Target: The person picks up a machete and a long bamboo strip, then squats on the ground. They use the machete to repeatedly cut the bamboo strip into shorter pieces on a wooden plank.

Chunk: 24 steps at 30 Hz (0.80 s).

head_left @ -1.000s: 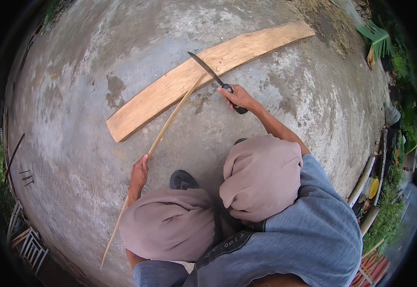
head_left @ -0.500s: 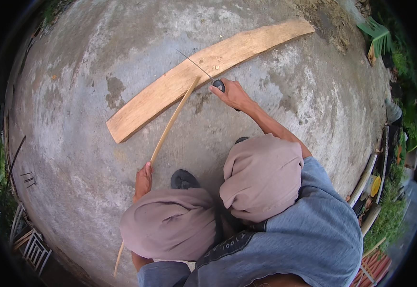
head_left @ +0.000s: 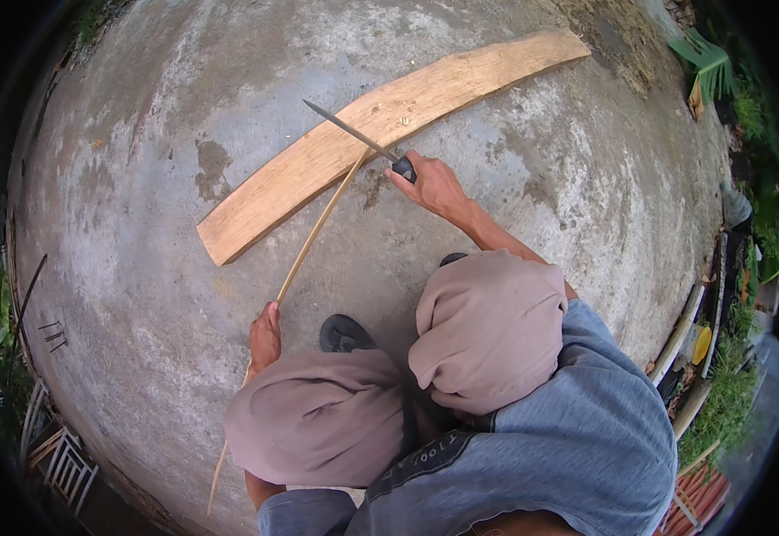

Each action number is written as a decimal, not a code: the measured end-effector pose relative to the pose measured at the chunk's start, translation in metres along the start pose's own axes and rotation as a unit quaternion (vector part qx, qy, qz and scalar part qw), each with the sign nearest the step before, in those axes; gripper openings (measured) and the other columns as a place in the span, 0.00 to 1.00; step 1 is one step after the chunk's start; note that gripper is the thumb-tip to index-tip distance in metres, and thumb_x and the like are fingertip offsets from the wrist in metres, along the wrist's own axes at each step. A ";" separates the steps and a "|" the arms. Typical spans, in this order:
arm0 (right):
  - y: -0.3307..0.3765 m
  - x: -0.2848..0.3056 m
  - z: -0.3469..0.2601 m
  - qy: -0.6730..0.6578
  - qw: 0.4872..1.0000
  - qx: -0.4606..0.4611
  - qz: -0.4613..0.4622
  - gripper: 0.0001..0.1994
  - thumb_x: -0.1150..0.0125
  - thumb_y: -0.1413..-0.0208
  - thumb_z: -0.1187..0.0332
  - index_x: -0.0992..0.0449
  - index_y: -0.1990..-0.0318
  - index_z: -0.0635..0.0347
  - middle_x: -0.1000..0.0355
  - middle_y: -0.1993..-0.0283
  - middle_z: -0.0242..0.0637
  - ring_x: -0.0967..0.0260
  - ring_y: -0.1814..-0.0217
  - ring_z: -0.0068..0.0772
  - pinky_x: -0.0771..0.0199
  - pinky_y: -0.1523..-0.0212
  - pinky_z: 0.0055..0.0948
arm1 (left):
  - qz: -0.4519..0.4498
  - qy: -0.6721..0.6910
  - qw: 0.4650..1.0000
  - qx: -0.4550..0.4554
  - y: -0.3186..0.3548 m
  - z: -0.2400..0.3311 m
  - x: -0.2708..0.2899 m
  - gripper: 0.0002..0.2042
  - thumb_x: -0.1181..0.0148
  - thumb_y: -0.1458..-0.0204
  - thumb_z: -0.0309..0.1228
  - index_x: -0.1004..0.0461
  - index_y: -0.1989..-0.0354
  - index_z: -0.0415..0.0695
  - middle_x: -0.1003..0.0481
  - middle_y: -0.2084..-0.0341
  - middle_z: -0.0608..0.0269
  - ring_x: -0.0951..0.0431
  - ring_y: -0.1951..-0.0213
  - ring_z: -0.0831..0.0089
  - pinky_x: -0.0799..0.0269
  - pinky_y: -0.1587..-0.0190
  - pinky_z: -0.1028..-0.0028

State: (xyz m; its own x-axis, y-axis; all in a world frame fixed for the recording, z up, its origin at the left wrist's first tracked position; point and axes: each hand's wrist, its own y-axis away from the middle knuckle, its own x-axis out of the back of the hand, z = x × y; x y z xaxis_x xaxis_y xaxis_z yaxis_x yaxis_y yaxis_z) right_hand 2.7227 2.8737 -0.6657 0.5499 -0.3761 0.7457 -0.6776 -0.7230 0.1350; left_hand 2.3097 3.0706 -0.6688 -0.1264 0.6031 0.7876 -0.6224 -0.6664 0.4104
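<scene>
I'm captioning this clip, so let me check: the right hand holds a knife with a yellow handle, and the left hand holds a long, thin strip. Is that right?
Not quite: the handle is black, not yellow, as the head view shows. The right hand holds the knife, and the left hand holds the long, thin strip.

"Where's the wooden plank [head_left: 447, 87]?"
"Before me on the concrete ground [head_left: 157, 313], slanting from near left to far right."
"And the knife [head_left: 354, 131]?"
"In my right hand [head_left: 434, 186], its blade across the plank, tip forward and left."
"The wooden stick [head_left: 323, 221]?"
"It runs from the plank's near edge, beside the blade, back through my left hand [head_left: 265, 339], its rear end left of my left knee [head_left: 313, 420]."
</scene>
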 end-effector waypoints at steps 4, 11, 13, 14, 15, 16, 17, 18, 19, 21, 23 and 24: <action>-0.007 -0.009 0.024 0.033 0.999 -0.024 0.001 0.25 0.39 0.38 0.46 0.25 0.61 0.65 0.22 0.72 0.56 0.22 0.66 0.63 0.23 0.64 0.53 | 0.003 -0.007 1.000 -0.008 0.001 0.001 -0.002 0.22 0.61 0.26 0.44 0.28 0.61 0.39 0.29 0.76 0.38 0.30 0.72 0.36 0.35 0.68 0.51; -0.008 -0.011 0.018 -0.004 0.999 -0.033 0.007 0.26 0.38 0.39 0.46 0.24 0.61 0.67 0.23 0.72 0.57 0.23 0.63 0.64 0.23 0.60 0.54 | -0.002 0.009 1.000 0.010 0.000 0.005 -0.004 0.22 0.60 0.26 0.45 0.27 0.60 0.38 0.29 0.76 0.38 0.29 0.72 0.37 0.35 0.67 0.52; -0.008 -0.011 0.030 0.004 0.999 -0.048 -0.003 0.26 0.38 0.39 0.46 0.24 0.61 0.67 0.23 0.72 0.57 0.23 0.63 0.64 0.23 0.60 0.54 | -0.012 0.012 1.000 0.016 0.001 0.008 -0.006 0.22 0.60 0.26 0.45 0.27 0.60 0.37 0.30 0.76 0.38 0.31 0.72 0.38 0.35 0.67 0.53; -0.009 -0.009 0.026 -0.010 0.999 -0.050 -0.016 0.26 0.38 0.39 0.46 0.24 0.61 0.67 0.23 0.72 0.57 0.23 0.63 0.64 0.23 0.60 0.54 | -0.014 0.013 1.000 0.025 0.004 0.005 -0.006 0.23 0.61 0.26 0.45 0.27 0.59 0.37 0.30 0.76 0.38 0.31 0.73 0.38 0.35 0.67 0.53; -0.009 -0.008 0.023 -0.023 0.998 -0.052 -0.028 0.26 0.38 0.39 0.46 0.24 0.61 0.67 0.23 0.71 0.57 0.23 0.62 0.64 0.23 0.60 0.54 | -0.006 0.019 1.000 0.016 0.004 0.002 -0.006 0.23 0.61 0.26 0.45 0.27 0.59 0.36 0.30 0.77 0.40 0.31 0.74 0.41 0.35 0.67 0.54; -0.009 -0.008 0.019 -0.019 0.998 -0.054 -0.019 0.26 0.39 0.39 0.45 0.24 0.61 0.68 0.23 0.72 0.58 0.23 0.63 0.64 0.23 0.60 0.54 | 0.002 0.025 1.000 0.008 0.003 -0.001 -0.007 0.23 0.61 0.26 0.45 0.27 0.60 0.36 0.30 0.78 0.42 0.32 0.75 0.43 0.35 0.67 0.55; -0.006 -0.009 0.016 -0.014 0.998 -0.059 -0.009 0.27 0.39 0.38 0.45 0.24 0.61 0.68 0.23 0.72 0.58 0.22 0.63 0.64 0.23 0.59 0.54 | 0.007 0.031 0.999 -0.003 0.002 -0.003 -0.008 0.24 0.61 0.26 0.46 0.26 0.60 0.36 0.30 0.79 0.44 0.32 0.76 0.46 0.35 0.67 0.56; -0.004 -0.009 0.014 -0.009 0.998 -0.063 0.001 0.28 0.40 0.38 0.44 0.24 0.61 0.68 0.23 0.72 0.58 0.22 0.63 0.63 0.23 0.59 0.54 | -0.013 0.053 0.998 0.004 0.001 -0.005 -0.010 0.25 0.61 0.27 0.47 0.26 0.61 0.36 0.30 0.80 0.48 0.31 0.77 0.51 0.35 0.69 0.58; -0.005 -0.010 0.017 -0.004 0.998 -0.065 -0.006 0.28 0.40 0.38 0.44 0.25 0.62 0.68 0.23 0.72 0.58 0.22 0.63 0.63 0.23 0.60 0.53 | -0.033 0.076 0.997 0.010 -0.003 -0.007 -0.012 0.27 0.61 0.27 0.49 0.26 0.63 0.36 0.30 0.81 0.51 0.31 0.78 0.55 0.34 0.70 0.60; -0.012 -0.007 0.022 0.005 0.998 -0.062 -0.016 0.28 0.40 0.37 0.44 0.25 0.63 0.68 0.23 0.71 0.59 0.22 0.64 0.62 0.23 0.61 0.52 | -0.078 0.143 0.985 0.048 -0.014 -0.013 -0.013 0.30 0.61 0.28 0.53 0.26 0.65 0.36 0.30 0.82 0.57 0.31 0.80 0.64 0.34 0.74 0.65; -0.009 -0.003 0.020 -0.066 0.992 -0.107 -0.032 0.27 0.40 0.37 0.45 0.26 0.63 0.68 0.23 0.70 0.59 0.22 0.65 0.60 0.23 0.62 0.52 | -0.135 0.233 0.956 0.114 -0.025 -0.019 -0.015 0.33 0.61 0.30 0.59 0.25 0.68 0.37 0.31 0.82 0.62 0.32 0.82 0.73 0.35 0.78 0.71; -0.005 -0.002 0.017 -0.101 0.985 -0.131 -0.042 0.26 0.40 0.37 0.46 0.26 0.63 0.68 0.23 0.70 0.58 0.22 0.65 0.60 0.23 0.63 0.51 | -0.177 0.225 0.950 0.121 -0.035 -0.007 -0.006 0.34 0.61 0.31 0.61 0.25 0.68 0.38 0.31 0.83 0.63 0.32 0.83 0.75 0.36 0.80 0.73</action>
State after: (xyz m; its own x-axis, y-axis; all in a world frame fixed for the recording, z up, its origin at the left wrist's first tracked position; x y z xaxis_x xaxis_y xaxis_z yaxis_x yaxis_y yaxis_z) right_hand 2.7333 2.8679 -0.6795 0.6771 -0.4489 0.5831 -0.7144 -0.5911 0.3744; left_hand 2.3267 3.0931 -0.6912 -0.2931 0.8986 0.3266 -0.4976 -0.4350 0.7504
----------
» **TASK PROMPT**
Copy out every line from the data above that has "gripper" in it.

» **FINISHED EXERCISE**
Each action number is written as a decimal, not a code: the measured end-effector pose relative to the pose measured at the chunk's start, translation in metres along the start pose's own axes and rotation as a unit quaternion (vector part qx, qy, qz and scalar part qw), each with the sign nearest the step before, in those axes; gripper openings (measured) and the other columns as a place in the span, 0.00 to 1.00; step 1 is one step after the chunk's start; note that gripper is the thumb-tip to index-tip distance in metres, and thumb_x and the like are fingertip offsets from the wrist in metres, along the wrist's own axes at each step. A ";" separates the steps and a "|" the arms. Typical spans, in this order:
  - gripper: 0.0001..0.1994
  - gripper: 0.0002..0.2042

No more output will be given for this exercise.